Se i nostri bambini diventano invisibili

Il Baco, sia sulla rivista che su questo sito, si occupa da sempre molto di scuole, di edifici scolastici. Attenzione però a non dimenticarci di quelli che le scuole le frequentano quotidianamente, e parlo sicuramente di insegnanti e personale di servizio, ma anche e soprattutto di bambini. Sappiamo ancora prestare ai nostri bambini l’attenzione che meritano?
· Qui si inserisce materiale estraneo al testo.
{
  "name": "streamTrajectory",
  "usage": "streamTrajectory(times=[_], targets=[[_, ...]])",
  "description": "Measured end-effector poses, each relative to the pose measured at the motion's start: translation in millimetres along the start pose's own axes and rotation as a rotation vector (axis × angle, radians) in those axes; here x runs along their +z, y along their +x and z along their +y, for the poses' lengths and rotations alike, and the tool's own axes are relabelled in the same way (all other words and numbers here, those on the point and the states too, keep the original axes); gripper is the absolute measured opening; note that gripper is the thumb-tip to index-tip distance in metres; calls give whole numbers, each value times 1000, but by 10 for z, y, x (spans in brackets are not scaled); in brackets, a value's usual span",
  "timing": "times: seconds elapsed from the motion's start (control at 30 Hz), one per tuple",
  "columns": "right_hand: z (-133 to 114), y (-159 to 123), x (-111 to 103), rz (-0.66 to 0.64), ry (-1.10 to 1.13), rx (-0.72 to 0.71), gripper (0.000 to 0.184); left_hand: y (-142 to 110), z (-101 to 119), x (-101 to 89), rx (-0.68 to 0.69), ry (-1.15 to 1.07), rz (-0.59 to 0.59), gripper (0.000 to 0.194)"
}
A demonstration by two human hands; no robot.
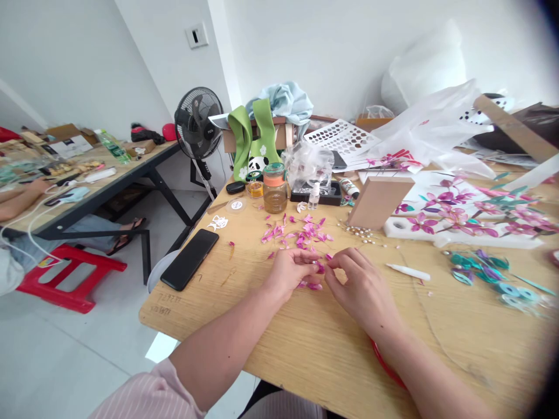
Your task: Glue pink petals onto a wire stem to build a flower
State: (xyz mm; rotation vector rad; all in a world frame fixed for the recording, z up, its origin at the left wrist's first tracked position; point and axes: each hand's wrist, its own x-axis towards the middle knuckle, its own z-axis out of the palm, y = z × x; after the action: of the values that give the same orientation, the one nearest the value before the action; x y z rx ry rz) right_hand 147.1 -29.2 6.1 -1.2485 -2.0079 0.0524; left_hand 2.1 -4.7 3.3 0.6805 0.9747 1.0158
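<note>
Between the fingertips of my left hand (290, 273) is a small magenta flower petal (321, 267), gripped in a pinch. My right hand (360, 285) meets it from the other side, thumb and forefinger pressed together at the petal's edge. What lies inside that right pinch is too small to make out. Loose pink petals (301, 233) are scattered on the wooden table (271, 355) just beyond both hands, and a few more lie beneath the fingers.
A black phone (190, 259) lies left, near the table edge. Behind the petals stand a jar (275, 189) and a brown block (379, 202). To the right are a white pen-like tube (408, 272), ribbon spools (517, 293) and finished pink flowers (454, 218). A person's arm (21, 198) rests on another table.
</note>
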Motion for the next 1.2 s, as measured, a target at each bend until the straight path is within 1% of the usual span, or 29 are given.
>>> streamTrajectory(times=[0.33, 0.67, 0.83, 1.07, 1.2], targets=[[-23, -6, 10, -22, -69, -44, 15, 20, -51, -29, -6, 37, -16, 34], [-17, -5, 8, -47, -50, -65, 16, 26, -37, -31, 6, 26, -30, 32], [-29, -2, -9, -49, -23, -63, 14, 17, -17, -21, -21, -2, -11, 26], [2, 12, -1, 8, 84, -4, 13, 3, 20, -23, -83, -15, -21, 20], [32, 20, 3, -18, 202, 111, 15, -5, 33, -20, -108, -10, -35, 17]])
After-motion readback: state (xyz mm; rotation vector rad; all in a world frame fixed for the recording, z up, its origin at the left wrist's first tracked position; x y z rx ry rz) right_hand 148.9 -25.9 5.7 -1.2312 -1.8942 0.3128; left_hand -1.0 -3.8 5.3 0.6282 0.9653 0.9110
Qualche mese fa a Londra è stato fatto un esperimento per una specie di candid camera. In un centro commerciale un sabato mattina in orario di punta due sorelline vengono lasciate sole in mezzo alla folla immensa degli acquirenti. Devono fingere di aver perso la mamma: una stringe un pupazzo rosa, l’altra, la più piccola, si succhia il pollice, guardandosi intorno spaurita e chiedendo aiuto.
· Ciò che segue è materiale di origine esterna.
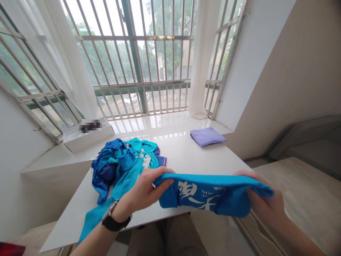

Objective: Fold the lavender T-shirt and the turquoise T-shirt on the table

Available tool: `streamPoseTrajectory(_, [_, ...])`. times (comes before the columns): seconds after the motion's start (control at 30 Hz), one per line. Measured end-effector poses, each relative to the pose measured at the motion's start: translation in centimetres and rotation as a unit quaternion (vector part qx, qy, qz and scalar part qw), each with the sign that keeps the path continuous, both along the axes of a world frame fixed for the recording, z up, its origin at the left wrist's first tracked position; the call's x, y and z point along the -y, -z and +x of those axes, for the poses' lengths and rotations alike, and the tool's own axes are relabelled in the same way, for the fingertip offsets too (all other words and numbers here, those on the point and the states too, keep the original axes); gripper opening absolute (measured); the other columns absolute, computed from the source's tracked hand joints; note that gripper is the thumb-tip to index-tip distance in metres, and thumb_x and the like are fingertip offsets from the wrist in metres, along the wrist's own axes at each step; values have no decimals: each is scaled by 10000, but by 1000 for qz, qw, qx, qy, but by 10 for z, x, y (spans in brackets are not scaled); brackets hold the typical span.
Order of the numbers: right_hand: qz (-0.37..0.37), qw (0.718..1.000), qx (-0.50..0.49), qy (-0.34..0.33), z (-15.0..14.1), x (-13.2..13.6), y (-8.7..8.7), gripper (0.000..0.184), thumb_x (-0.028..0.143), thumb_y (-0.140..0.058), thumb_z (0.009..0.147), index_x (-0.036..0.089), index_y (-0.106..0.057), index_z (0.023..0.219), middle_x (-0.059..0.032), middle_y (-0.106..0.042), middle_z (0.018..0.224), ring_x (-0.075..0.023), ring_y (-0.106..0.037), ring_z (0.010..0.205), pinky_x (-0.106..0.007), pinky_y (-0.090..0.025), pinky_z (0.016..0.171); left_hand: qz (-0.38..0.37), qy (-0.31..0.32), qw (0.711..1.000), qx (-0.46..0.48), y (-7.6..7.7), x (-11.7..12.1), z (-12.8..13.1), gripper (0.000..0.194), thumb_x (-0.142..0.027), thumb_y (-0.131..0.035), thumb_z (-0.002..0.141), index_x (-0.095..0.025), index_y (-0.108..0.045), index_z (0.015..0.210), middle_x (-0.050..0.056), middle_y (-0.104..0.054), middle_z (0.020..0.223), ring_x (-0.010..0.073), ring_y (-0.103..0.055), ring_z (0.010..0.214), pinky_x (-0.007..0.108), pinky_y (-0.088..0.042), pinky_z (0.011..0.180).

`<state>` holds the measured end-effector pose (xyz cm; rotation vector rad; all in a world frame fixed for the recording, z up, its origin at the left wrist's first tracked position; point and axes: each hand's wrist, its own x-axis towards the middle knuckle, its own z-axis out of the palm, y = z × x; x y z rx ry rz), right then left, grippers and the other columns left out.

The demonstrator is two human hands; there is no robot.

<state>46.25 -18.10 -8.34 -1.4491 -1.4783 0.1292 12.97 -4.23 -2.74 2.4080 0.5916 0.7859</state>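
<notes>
Stretched between my two hands is a folded blue T-shirt [197, 193] with white printed characters, held up over the table's near edge. My left hand [151, 186], with a black watch on its wrist, pinches the upper left end of the shirt. At the other end my right hand [266, 199] grips the cloth, its fingers partly hidden by the fabric. Left of the shirt lies a crumpled pile of blue and turquoise clothes [119, 160], some of it hanging toward the near edge behind my left forearm.
A folded lavender garment [207, 136] lies at the table's far right. The white table [178, 153] meets a window sill with a white box [87, 137] at left. Barred windows and white curtains [204, 71] stand behind. A wooden surface [298, 185] is at right.
</notes>
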Motion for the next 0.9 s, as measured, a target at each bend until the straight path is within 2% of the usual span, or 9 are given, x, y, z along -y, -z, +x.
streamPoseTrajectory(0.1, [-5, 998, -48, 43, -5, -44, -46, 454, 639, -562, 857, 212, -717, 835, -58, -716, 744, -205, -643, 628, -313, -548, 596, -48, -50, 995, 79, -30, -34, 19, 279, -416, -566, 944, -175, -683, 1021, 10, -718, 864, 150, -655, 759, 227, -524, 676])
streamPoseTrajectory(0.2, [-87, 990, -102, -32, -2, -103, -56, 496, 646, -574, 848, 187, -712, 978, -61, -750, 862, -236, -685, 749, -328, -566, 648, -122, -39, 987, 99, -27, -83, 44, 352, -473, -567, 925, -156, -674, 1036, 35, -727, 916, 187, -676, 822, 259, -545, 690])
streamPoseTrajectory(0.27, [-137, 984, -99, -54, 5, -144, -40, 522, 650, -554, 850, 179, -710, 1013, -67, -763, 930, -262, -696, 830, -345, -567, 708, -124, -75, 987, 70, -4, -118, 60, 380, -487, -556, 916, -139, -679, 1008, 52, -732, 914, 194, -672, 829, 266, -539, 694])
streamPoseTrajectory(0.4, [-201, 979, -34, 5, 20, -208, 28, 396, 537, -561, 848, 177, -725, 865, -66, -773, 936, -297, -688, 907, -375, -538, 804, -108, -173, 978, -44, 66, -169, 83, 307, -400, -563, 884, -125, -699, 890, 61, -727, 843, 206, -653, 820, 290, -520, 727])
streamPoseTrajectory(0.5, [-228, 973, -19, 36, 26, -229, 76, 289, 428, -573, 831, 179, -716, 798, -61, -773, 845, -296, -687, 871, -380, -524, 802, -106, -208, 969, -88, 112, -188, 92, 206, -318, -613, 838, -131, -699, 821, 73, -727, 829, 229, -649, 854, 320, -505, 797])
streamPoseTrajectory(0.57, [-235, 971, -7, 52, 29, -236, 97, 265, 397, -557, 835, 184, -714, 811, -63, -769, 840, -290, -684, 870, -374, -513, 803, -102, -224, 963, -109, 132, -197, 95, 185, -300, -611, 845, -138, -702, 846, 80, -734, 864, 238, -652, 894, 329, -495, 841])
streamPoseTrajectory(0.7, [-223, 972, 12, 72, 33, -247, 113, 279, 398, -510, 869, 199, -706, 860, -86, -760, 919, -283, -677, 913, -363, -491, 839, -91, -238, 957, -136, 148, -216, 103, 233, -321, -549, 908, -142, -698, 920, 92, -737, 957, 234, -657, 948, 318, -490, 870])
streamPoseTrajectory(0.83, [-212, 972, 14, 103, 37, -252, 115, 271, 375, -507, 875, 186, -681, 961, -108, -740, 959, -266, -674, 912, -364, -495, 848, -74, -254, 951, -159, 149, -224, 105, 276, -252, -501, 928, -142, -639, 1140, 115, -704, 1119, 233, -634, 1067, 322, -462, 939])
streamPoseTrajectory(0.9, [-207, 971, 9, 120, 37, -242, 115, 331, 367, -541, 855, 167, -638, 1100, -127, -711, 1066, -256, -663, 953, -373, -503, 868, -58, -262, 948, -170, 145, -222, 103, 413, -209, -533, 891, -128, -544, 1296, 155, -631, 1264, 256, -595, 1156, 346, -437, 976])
La madre, in realtà, si nasconde dietro un pilastro per vedere se qualcuno offre loro un soccorso alle figlie, ma non è lei la persona invisibile, sono le due bambine sperdute. In venti minuti si contano 615 passanti, ma solo una donna si ferma per aiutare le piccole. È una signora sulla settantina che si china a chiedere se per caso c’è qualcosa che non va. Gli altri passano via rapidi, come se nulla fosse, come se le due piccole fossero invisibili. La madre non crede ai suoi occhi. Se la scena non fosse stata preparata da una troupe televisiva, per un sondaggio sociologico, sarebbe drammatica. Forse lo è ugualmente: i clienti aggirano i due piccoli ostacoli viventi senza lasciarsi distrarre, e si affrettano a fare i loro acquisti.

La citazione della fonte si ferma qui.